- What to produce:
Down to the last line, restate the listing below exactly.
- Opening Delimiter -
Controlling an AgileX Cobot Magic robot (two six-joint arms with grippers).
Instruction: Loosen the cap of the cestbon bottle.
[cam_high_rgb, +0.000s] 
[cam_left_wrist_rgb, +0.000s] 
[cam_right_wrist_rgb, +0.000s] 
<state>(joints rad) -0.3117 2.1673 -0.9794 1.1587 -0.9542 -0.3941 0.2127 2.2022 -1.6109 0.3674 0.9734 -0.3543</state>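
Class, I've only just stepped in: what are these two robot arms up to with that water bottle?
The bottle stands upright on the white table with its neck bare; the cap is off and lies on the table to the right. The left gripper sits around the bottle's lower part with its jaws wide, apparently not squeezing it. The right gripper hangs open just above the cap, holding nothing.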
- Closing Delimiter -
- Expected answer:
Controlling an AgileX Cobot Magic robot (two six-joint arms with grippers).
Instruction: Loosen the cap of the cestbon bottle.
[cam_high_rgb, +0.000s] 
[cam_left_wrist_rgb, +0.000s] 
[cam_right_wrist_rgb, +0.000s] 
<state>(joints rad) -0.3117 2.1673 -0.9794 1.1587 -0.9542 -0.3941 0.2127 2.2022 -1.6109 0.3674 0.9734 -0.3543</state>
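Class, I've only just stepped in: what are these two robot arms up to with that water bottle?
The bottle stands upright on the white table with its neck bare; the cap is off and lies on the table to the right. The left gripper sits around the bottle's lower part with its jaws wide, apparently not squeezing it. The right gripper hangs open just above the cap, holding nothing.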

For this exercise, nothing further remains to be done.